Do the labels educators use to verbally describe patterns affects preschoolers’ understanding of patterns? This was the question a new paper set out to examine.
Understanding the inability of many children to understand mathematics, and developing strategies to overcome it is the research specialty of University of Notre Dame psychology professor Nicole McNeil, and the researchers in her lab.
“Patterns are things, such as words or numbers that repeat in a logical way,” McNeil said. “For example, the stripes on an American flag are laid out in a repeating pattern of red, white, red, white, etc. Children’s ability to identify and create patterns is an important early math skill that supports their social and cognitive development. In fact, research has shown that teaching children about patterns improves their achievement in reading and mathematics.”
McNeil collaborated with doctoral student Emily Fyfe, and other colleagues at Vanderbilt University, to investigate whether the labels educators use to identify patterns affects preschoolers’ understanding of patterns.
Concrete vs. Abstract Labeling
The team compared concrete labels, which refer to the changing physical features of the pattern (e.g., “red, white, red, white”), to abstract labels, which describe the pattern using an arbitrary system that mimics the pattern (e.g., “A, B, A, B”).
Children in the study solved a set of patterning problems in which they watched an experimenter explain a model pattern using either concrete labels or abstract labels and then tried to recreate the same pattern using a different set of materials.
“Children who were randomly assigned to the abstract labels condition solved more problems correctly than those assigned to the concrete labels condition,” McNeil said. “Thus, even though concrete labels seem better because they are more familiar and accessible to children, abstract labels may help focus attention on the deeper structure of patterns.

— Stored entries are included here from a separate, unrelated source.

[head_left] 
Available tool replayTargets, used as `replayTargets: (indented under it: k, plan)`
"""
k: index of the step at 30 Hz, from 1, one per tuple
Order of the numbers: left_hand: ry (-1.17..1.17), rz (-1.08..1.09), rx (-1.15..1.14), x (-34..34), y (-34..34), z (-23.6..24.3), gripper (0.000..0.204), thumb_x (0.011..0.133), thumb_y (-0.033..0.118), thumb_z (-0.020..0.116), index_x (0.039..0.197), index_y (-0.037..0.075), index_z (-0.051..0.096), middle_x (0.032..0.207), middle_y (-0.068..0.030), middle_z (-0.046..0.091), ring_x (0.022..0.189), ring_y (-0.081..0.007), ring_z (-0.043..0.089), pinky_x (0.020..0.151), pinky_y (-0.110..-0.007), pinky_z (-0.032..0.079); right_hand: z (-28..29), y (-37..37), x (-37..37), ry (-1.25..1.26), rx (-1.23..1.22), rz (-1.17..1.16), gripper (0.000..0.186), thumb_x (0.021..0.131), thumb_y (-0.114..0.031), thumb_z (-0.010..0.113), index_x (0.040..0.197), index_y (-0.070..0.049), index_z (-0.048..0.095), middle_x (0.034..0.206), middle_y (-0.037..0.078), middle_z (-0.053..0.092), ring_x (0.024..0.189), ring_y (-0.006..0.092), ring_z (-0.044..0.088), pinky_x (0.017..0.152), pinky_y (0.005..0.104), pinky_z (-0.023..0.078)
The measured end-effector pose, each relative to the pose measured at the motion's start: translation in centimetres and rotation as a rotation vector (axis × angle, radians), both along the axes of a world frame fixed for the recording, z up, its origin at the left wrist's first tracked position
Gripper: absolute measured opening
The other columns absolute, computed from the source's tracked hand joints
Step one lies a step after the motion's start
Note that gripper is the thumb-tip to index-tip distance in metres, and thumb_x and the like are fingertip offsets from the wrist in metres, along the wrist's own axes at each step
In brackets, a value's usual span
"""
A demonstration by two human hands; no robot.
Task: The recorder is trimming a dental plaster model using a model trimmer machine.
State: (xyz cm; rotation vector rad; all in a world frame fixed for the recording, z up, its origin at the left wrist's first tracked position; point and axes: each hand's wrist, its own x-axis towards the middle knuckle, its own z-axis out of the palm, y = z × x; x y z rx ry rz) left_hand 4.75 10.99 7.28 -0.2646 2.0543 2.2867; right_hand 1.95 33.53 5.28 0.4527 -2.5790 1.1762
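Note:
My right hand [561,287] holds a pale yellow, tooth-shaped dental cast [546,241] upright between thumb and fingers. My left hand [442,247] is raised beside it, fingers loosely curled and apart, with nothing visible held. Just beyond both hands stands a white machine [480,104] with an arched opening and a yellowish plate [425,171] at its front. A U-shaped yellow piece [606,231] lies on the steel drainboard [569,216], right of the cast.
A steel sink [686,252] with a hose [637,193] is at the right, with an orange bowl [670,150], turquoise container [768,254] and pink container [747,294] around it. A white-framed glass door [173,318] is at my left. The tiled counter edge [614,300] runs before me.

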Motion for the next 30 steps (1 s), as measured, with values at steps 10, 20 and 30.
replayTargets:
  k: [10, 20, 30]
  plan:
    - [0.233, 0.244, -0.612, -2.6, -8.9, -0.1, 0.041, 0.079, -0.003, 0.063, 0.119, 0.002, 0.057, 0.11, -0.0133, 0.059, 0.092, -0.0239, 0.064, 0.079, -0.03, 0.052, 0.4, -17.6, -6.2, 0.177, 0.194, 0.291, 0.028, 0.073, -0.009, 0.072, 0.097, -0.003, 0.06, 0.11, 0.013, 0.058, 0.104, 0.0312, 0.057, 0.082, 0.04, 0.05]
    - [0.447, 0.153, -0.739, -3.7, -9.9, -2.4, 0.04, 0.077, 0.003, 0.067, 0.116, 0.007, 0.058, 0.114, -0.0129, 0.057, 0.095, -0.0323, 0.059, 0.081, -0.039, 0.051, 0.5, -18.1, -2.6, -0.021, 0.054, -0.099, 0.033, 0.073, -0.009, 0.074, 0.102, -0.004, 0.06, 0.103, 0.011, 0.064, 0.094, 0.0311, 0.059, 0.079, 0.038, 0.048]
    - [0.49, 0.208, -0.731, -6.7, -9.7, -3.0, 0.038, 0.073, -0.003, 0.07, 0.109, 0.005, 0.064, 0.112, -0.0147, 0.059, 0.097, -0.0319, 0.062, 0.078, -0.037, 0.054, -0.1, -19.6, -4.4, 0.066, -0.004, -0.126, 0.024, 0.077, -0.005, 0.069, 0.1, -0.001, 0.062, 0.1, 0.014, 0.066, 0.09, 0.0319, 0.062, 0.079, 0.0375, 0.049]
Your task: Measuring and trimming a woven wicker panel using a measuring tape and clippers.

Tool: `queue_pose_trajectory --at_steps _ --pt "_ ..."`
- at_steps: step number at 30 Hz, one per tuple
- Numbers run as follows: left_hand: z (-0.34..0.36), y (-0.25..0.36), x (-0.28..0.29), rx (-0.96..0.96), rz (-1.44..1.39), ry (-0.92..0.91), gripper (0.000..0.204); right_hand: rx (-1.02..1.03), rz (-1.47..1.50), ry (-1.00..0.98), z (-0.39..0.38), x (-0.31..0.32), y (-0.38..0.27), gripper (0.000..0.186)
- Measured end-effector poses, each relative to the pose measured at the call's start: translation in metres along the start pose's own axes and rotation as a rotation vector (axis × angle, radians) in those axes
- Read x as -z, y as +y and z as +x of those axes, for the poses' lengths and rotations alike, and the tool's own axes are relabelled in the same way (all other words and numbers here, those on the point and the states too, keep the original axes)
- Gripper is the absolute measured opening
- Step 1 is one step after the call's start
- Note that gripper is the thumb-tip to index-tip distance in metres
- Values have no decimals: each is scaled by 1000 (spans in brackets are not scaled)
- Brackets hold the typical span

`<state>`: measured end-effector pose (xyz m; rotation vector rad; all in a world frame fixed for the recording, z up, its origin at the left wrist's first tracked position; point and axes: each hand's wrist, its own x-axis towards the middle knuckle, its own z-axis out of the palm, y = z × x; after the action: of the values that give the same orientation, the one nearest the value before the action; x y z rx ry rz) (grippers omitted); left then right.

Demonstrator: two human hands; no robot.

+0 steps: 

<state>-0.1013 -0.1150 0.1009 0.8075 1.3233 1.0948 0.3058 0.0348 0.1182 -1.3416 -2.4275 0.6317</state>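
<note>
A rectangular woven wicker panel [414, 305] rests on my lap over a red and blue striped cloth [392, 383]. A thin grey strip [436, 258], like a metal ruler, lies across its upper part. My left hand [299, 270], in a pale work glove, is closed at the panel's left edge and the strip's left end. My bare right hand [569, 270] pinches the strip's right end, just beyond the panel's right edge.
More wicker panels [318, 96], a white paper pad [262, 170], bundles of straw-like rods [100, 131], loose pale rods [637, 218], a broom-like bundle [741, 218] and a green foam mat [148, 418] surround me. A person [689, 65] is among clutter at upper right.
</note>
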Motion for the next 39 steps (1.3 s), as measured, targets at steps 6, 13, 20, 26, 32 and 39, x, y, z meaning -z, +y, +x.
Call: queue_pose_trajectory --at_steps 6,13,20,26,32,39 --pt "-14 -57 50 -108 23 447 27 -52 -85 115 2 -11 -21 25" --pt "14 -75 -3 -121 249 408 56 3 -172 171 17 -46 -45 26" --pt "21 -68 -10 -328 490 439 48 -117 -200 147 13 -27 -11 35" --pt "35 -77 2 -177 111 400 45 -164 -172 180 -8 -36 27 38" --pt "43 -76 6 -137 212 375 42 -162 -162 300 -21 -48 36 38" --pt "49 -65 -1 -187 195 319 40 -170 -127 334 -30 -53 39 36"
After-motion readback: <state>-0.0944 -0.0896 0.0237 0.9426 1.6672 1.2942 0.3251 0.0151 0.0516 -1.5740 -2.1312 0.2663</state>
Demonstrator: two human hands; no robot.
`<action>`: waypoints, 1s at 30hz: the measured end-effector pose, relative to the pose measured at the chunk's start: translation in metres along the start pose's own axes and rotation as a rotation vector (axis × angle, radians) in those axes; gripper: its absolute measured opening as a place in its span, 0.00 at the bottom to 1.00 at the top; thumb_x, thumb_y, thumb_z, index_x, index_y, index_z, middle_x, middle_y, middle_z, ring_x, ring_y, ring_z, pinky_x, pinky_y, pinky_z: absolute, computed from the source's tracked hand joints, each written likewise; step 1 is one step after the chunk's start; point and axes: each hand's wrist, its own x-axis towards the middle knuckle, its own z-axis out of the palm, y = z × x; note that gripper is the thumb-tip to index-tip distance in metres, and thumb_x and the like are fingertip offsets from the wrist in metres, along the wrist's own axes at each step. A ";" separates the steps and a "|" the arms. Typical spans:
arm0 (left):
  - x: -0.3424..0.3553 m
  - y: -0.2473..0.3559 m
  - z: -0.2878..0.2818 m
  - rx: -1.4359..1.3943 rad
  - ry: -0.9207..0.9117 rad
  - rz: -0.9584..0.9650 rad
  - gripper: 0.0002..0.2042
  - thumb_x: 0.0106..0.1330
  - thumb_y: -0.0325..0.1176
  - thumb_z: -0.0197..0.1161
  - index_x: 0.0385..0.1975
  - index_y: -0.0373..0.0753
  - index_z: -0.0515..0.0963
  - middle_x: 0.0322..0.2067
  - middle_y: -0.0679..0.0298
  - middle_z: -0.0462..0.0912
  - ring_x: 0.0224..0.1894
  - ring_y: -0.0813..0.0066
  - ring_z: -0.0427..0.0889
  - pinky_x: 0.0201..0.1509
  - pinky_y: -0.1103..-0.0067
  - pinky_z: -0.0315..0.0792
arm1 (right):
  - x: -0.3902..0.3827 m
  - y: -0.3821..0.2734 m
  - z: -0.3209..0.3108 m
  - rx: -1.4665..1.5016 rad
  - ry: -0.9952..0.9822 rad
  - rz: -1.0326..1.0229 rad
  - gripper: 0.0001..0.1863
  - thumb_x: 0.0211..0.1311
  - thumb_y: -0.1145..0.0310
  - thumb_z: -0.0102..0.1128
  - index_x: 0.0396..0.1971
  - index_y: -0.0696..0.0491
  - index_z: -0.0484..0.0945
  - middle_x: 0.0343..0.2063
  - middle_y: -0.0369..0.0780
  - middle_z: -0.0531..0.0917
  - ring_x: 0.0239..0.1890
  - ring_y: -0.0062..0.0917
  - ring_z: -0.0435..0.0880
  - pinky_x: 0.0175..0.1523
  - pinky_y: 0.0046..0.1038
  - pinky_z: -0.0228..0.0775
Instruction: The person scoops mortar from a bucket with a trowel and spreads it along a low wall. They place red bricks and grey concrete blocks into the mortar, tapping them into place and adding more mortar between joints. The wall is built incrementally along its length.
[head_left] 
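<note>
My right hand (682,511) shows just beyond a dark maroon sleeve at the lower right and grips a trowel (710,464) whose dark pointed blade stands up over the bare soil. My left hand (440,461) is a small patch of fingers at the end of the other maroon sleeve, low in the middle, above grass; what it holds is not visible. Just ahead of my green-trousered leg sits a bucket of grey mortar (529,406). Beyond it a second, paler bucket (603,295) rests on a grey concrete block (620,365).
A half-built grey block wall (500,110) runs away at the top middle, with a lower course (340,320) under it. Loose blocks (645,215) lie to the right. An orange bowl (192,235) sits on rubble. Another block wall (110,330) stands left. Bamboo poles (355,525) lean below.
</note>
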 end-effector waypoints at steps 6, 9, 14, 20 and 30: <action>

These findings suggest that something as minor as the types of labels used during instruction can affect children’s understanding of fundamental early math concepts.”
Input Structure Influence
This research result matches with several other findings from McNeil’s lab in recent years that have shown that relatively minor differences in the structure of children’s input can play a role in shaping and constraining children’s understanding of fundamental math concepts.
“Researchers and educators often focus on the macro-level environmental differences (like quality of early child care setting) and how they affect cognitive development,” she said. “However, a growing body of research suggests that even differences in relatively specific, microlevel factors can affect how children understand certain concepts. I think this means that we need to be very purposeful about structuring lessons and our instructional input to ensure that we are setting children up to construct an understanding of the most important concepts.”
Although the McNeil lab’s research is primarily focused on mathematics, the results may possibly be applicable to other areas of learning such as reading and spelling.